鎌倉市 × 神奈川大学 道用ゼミ 共同プロジェクト
鎌倉市が推進する「Fab City」の実現に向け、鎌倉市民の「日常の困りごと」や「あったらいいな」を、 3DプリンターやIoT、AIなどのデジタルファブリケーション(FAB)を通じて解決する共創プロジェクト。 2021年に締結された包括連携協定に基づき、 デザイン思考の実践的な学びの場として実施されました。
その中で私たちは、自分たちとは異なる生活環境や視点、世代や価値観を持つ市民の方々との対話を通じ、 「共感・定義・アイディア創出・プロトタイピング・テスト」というデザイン思考のプロセスを回しながら、 実社会の課題解決に取り組みました。
鎌倉市民の方々へのインタビューを実施。あえて「困りごとは何ですか?」と直接聞くのではなく、日常会話の中から潜在的な悩みを引き出す文化人類学でよく使われるフィールドワークというアプローチ手法を実践しました。
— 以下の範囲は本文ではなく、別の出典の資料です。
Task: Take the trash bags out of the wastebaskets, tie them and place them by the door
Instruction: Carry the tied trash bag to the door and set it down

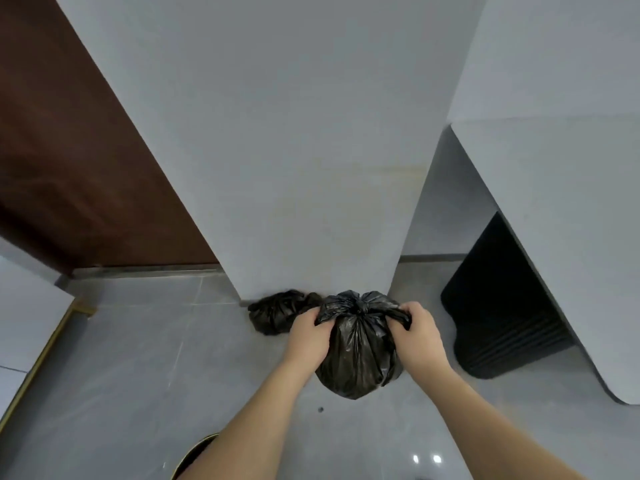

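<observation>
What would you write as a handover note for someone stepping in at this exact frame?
Left hand: grip shut on one tail of the knot of the black plastic trash bag.
Right hand: grip shut on the other tail, pulling outward.
The bag hangs between both hands above the grey tiled floor; its knot looks formed.
A second crumpled black bag already lies on the floor at the foot of the white wall, right of the brown wooden door.
A round dark wastebasket rim shows at the bottom edge.
Left: finish tightening, set this bag beside the other.
</observation>
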Demonstrator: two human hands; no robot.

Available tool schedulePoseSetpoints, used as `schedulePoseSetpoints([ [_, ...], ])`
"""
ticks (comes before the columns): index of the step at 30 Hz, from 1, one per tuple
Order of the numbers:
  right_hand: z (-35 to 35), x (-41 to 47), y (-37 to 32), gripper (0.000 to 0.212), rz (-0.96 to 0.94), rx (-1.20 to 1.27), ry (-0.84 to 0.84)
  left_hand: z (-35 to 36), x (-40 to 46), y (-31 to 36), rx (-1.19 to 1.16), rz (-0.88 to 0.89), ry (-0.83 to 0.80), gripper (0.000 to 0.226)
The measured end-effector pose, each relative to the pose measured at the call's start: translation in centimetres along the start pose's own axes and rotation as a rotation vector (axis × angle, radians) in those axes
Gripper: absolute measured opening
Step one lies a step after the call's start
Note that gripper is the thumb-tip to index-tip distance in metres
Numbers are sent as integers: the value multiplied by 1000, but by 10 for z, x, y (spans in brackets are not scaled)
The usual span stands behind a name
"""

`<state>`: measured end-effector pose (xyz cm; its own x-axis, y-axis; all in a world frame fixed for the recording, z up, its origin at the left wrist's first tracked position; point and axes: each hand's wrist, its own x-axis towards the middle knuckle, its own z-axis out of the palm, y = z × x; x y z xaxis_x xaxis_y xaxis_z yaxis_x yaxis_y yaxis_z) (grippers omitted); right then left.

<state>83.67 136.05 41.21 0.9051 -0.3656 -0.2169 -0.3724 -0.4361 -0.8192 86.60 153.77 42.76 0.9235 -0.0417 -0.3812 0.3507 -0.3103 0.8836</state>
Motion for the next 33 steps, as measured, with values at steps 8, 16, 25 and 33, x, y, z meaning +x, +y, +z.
schedulePoseSetpoints([
  [8,138,183,280,3,69,-14,21,163,218,-252,-189,-105,-8,13],
  [16,230,331,425,5,-42,-20,132,250,381,-381,-239,31,61,14],
  [25,277,393,444,18,-55,4,64,266,447,-427,-196,53,163,19],
  [33,279,393,453,41,-44,-25,64,264,457,-436,-104,88,189,20],
])
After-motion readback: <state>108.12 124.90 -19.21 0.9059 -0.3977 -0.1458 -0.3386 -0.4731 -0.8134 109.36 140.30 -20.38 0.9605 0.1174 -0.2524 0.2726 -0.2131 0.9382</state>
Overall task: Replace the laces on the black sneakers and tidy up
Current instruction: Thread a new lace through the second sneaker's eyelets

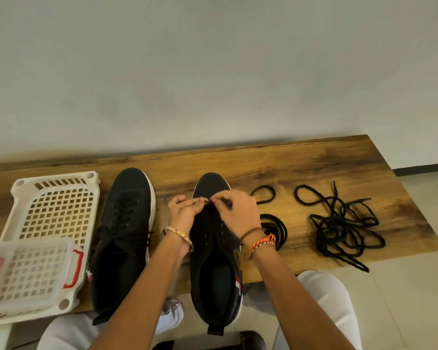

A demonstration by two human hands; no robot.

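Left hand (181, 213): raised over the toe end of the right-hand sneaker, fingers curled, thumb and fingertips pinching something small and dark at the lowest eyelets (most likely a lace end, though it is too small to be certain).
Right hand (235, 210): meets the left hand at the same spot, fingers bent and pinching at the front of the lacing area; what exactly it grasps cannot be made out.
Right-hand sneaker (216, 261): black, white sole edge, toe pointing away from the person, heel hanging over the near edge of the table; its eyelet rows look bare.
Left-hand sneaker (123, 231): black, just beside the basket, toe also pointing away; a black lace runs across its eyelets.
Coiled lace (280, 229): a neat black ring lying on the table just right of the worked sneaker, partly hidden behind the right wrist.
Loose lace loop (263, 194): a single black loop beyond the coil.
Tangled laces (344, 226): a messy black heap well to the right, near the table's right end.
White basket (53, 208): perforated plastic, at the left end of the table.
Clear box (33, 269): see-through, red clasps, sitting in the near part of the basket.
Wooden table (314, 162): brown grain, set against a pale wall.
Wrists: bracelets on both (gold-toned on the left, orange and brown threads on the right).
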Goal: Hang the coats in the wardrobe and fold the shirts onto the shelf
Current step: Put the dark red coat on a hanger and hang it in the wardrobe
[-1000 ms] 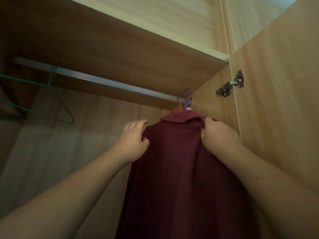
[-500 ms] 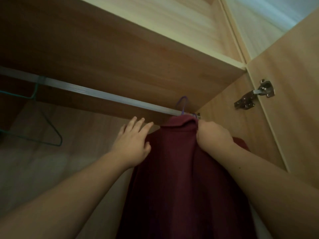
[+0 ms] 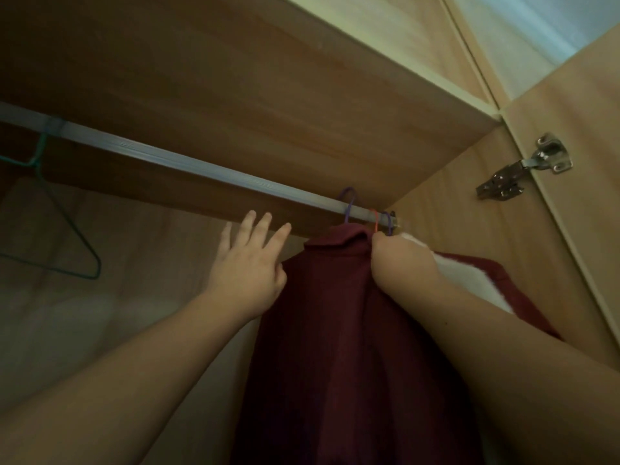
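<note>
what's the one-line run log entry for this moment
step: hanging maroon coat | purple hanger hooked on rail | left hand open beside coat | right hand gripping collar | teal hanger bare

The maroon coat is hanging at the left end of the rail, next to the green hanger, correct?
Not quite. The head view shows the maroon coat hanging at the right end of the rail, by the wardrobe's side wall. The green hanger hangs empty, far off at the left.
</note>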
インタビュー手法: 自然な会話から議題を引き出すインタビュー練習を経て、現地での対話を実施。
分析: 得られた発言を共起ネットワークを用いて可視化し、市民が真に感じている課題の構造を分析しました。
リサーチの結果、鎌倉市民が直面している切実な課題として、「ゴミ分別の細かさと複雑さ」が浮き彫りになりました。 環境意識が高い街だからこそ生じているこの負担を、テクノロジーで解消することを目指しました。 さらにゴミの捨て方や分別に関する市役所の電話対応の現状などの問題も議題にあがり、これらを総合的に解決するためのアイディエーションへと進みました。
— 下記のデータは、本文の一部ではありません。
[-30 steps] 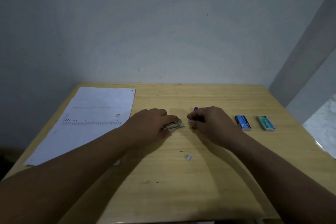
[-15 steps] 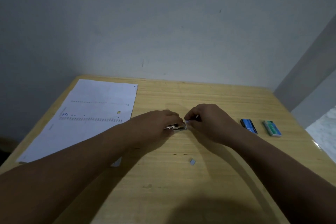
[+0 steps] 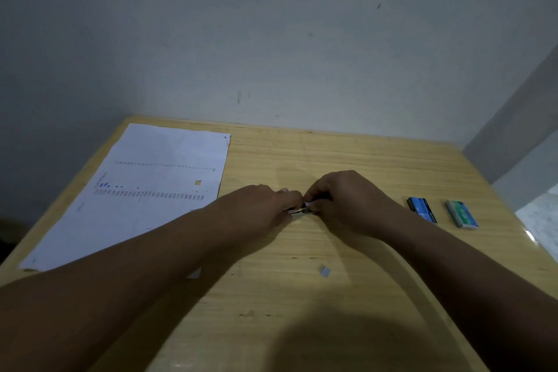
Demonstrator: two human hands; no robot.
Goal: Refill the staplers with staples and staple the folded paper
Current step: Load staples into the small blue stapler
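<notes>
A small metal stapler (image 3: 300, 210) lies on the wooden table (image 3: 332, 296), mostly hidden between my two hands. My left hand (image 3: 259, 208) grips its left part with curled fingers. My right hand (image 3: 341, 201) pinches a small pale staple strip at the stapler's right end, and its fingertips meet the left hand's there. A white printed sheet of paper (image 3: 145, 187) lies flat at the left of the table, partly under my left forearm. A small grey piece of staples (image 3: 325, 270) lies loose on the table nearer to me.
Two small staple boxes lie at the right: a blue one (image 3: 422, 209) and a green one (image 3: 462, 214). A grey wall rises right behind the table. The table's right edge is close to the green box.
My right hand has moved left until its fingertips meet the stapler held by my left hand. The purple part seen behind the right hand earlier is now hidden. The camera has tilted slightly.
</notes>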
アイディエーションの段階では、鎌倉市民の方々がゴミ分別に関して感じている「面倒くさい」「わかりづらい」という感情を解消するためのアイディアをブレインストーミングしました。
その中で、誰もが持っているスマートフォン、かつ使い慣れたインターフェースであるLINEを活用し、AIで回答するチャットボットが最も市民の生活に寄り添えると判断しました。
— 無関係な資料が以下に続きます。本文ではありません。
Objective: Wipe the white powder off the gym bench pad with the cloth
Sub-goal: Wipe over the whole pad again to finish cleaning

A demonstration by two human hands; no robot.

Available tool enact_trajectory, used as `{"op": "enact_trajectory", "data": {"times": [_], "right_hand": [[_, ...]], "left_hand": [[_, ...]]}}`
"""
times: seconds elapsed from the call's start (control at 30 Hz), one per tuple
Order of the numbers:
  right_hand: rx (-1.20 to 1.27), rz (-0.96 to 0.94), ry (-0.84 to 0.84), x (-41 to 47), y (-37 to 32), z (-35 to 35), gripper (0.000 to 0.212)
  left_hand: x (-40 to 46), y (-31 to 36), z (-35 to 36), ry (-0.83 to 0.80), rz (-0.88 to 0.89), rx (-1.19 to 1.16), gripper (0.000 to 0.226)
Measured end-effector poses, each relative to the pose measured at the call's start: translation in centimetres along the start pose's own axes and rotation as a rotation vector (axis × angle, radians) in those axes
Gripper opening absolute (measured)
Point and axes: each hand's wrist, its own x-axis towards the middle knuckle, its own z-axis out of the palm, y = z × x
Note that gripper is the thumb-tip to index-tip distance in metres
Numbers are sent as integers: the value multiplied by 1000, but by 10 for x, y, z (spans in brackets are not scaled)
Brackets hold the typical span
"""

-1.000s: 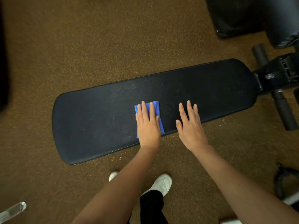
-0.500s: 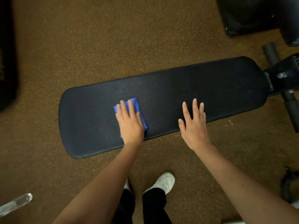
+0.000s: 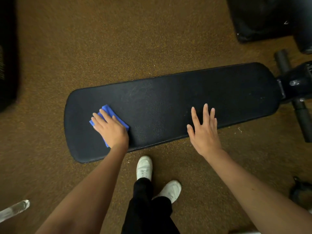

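Under my left hand (image 3: 112,130) the blue cloth (image 3: 108,112) lies flat on the bench (image 3: 168,105), pressed by straight fingers, my grip released rather than curled. Since a moment ago this hand and cloth have slid further toward the bench's rounded left end, which is now near my fingertips, with bare pad beyond and ahead of them. My right hand (image 3: 205,132) stays flat and spread at the near edge, grasping nothing. Between the two hands the pad is open. White specks (image 3: 238,130) lie on the floor (image 3: 118,48) right of my right hand.
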Motion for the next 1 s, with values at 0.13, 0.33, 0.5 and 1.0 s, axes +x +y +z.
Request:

「調べたい時に、すぐ、簡単に分かる」をコンセプトに以下の技術を組み合わせて解決策を構築しました。
開発したプロトタイプを用いて、鎌倉市の方々に実際に試していただく場(発表会)を設けました。
発表自体は事前に撮影・制作した動画を用いて使い方の説明・解説を行い、その後実際に市民の方々にLINEで写真を送ってもらい、AIが分別方法を回答する体験をしていただきました。
単なるアイディア提案ではなく、実際に動く「モノ」を通して、市民の生活がどう「ちょっといい」ものになるかを検証し、
さらにフィードバックを得ることで、プロジェクトの改善点を発見することができました。
LINE公式アカウントでゴミの写真を判別している様子です。
本プロジェクトでの実践を通じ、技術面だけでなく、社会課題に対してどのようにテクノロジーを適応させるべきか、多くの貴重な経験を積むことができました。